The listing below holds a line with "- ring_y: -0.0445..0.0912" and a line with "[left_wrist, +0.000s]". Reproduce those two lines exactly, plus everything between them.
START Dataset content
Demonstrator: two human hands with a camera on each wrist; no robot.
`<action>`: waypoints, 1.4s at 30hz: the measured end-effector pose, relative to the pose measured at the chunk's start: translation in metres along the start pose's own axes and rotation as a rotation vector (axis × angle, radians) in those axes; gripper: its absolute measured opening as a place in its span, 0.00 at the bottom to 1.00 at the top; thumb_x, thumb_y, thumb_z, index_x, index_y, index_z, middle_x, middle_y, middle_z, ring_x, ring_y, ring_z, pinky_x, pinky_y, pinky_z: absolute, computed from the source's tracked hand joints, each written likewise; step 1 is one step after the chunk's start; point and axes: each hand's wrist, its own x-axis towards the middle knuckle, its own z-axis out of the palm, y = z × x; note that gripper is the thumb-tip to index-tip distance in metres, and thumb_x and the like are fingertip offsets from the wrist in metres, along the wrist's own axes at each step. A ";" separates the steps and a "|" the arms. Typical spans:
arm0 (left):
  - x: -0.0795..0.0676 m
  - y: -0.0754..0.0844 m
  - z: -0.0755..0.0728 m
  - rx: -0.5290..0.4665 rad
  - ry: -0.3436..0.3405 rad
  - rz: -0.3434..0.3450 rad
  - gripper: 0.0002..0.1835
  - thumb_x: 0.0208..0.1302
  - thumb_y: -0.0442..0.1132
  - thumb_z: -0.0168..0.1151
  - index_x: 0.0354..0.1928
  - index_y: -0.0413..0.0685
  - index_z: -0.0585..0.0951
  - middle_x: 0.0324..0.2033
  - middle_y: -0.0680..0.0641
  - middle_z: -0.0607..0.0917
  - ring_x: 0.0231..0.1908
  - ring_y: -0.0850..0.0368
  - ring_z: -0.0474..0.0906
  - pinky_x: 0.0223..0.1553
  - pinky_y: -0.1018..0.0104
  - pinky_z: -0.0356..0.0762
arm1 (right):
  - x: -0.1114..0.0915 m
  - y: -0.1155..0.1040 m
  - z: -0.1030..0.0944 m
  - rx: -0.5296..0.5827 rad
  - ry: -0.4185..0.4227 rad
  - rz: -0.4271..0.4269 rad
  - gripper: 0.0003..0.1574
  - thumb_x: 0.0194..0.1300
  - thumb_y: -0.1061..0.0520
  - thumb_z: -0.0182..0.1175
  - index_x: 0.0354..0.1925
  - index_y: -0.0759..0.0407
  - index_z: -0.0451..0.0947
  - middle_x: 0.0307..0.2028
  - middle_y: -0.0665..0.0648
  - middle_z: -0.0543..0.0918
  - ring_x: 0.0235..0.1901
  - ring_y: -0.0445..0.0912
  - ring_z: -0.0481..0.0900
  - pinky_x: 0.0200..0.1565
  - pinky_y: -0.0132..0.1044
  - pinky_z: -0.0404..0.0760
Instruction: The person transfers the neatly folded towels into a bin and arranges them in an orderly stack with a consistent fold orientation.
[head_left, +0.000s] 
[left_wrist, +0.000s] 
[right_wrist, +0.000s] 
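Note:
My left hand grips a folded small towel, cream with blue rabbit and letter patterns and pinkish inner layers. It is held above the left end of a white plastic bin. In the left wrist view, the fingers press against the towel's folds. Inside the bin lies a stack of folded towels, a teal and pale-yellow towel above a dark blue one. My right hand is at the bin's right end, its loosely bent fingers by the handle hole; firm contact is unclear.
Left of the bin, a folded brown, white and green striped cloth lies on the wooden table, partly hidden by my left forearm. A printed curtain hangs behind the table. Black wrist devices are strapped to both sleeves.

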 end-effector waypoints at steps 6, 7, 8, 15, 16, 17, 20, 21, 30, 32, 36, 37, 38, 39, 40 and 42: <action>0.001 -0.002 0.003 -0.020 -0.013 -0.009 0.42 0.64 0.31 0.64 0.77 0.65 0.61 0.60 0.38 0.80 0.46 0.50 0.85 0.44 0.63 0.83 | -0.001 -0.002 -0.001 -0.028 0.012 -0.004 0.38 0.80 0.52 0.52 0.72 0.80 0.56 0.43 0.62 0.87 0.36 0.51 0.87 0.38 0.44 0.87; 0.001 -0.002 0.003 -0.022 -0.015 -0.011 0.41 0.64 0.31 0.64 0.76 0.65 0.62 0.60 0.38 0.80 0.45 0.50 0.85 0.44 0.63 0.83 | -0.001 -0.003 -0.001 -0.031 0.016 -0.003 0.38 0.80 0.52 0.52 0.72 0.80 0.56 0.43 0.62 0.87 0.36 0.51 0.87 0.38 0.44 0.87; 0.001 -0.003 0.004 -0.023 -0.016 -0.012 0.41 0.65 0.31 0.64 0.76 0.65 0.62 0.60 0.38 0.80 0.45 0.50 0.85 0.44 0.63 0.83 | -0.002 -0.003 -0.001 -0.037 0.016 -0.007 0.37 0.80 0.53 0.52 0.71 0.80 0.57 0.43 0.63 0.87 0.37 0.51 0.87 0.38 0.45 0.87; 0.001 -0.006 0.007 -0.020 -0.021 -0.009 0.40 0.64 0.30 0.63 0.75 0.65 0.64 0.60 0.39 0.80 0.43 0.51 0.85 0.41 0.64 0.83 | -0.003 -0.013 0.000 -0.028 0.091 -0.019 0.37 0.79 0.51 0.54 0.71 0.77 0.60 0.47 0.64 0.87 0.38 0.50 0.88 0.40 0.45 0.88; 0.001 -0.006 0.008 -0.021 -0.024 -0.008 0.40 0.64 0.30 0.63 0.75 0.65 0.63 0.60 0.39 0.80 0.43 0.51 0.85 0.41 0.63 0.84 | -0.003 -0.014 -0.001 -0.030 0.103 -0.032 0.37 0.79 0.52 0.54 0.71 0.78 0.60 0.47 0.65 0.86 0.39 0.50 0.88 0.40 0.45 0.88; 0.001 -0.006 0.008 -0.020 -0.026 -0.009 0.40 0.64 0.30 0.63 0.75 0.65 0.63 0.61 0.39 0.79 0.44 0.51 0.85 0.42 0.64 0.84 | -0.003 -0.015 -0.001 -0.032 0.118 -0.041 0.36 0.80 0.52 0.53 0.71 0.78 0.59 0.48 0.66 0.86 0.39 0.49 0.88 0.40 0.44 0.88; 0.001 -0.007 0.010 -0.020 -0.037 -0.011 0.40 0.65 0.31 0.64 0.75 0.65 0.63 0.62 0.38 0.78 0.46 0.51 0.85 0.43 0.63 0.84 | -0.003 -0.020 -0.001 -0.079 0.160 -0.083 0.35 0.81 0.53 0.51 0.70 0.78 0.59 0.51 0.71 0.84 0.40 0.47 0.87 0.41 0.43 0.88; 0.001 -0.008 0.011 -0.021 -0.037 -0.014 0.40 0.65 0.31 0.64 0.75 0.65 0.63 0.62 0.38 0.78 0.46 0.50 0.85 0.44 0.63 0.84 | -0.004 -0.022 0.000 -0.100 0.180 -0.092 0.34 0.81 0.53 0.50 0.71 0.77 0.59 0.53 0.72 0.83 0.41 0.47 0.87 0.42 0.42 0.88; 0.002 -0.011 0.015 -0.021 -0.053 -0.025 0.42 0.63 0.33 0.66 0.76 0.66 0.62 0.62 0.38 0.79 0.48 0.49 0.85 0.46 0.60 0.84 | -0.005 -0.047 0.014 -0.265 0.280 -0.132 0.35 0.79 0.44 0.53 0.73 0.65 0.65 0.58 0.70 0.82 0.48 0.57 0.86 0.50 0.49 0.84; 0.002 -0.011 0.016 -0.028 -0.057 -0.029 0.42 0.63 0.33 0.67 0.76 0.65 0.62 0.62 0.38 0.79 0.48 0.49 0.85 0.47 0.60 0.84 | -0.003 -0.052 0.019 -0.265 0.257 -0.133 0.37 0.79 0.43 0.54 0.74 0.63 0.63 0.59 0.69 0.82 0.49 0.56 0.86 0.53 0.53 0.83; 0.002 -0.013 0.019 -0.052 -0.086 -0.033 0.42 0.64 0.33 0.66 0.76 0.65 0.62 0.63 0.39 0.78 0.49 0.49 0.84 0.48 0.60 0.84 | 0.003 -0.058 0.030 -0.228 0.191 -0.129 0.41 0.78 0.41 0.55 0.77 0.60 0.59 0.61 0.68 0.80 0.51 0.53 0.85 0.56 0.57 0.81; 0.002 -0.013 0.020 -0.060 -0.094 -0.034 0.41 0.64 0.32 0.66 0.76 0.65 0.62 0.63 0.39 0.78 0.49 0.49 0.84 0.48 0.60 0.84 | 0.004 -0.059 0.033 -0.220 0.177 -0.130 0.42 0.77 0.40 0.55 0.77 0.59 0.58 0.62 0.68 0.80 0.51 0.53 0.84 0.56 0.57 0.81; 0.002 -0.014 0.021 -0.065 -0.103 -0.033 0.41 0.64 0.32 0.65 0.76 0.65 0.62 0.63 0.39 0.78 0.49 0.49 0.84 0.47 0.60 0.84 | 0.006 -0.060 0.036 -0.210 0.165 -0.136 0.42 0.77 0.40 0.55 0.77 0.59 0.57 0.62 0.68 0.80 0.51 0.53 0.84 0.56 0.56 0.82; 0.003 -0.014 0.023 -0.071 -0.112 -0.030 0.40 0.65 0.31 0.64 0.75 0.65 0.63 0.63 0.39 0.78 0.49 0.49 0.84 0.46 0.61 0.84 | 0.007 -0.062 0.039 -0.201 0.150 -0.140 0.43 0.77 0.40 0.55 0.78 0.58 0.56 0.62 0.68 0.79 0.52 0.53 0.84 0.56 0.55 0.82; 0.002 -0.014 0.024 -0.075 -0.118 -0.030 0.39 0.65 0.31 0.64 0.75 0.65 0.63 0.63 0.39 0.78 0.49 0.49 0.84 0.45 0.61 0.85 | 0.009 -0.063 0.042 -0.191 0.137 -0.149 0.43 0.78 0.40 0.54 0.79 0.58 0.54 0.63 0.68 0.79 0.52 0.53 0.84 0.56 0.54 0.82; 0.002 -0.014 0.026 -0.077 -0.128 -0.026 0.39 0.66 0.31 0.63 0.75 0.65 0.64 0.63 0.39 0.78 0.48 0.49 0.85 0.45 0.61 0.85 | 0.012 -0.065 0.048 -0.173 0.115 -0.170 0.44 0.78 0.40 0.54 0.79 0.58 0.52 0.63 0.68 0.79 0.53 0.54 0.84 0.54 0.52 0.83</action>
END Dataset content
— Answer —
  - ring_y: -0.0445..0.0912
  - ring_z: -0.0481..0.0900
  - pinky_x: 0.0200..0.1565
  - pinky_y: -0.0132..0.1044
  - pinky_z: -0.0404..0.0760
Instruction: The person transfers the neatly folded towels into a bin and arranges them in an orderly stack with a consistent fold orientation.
[head_left, +0.000s] 
[left_wrist, +0.000s] 

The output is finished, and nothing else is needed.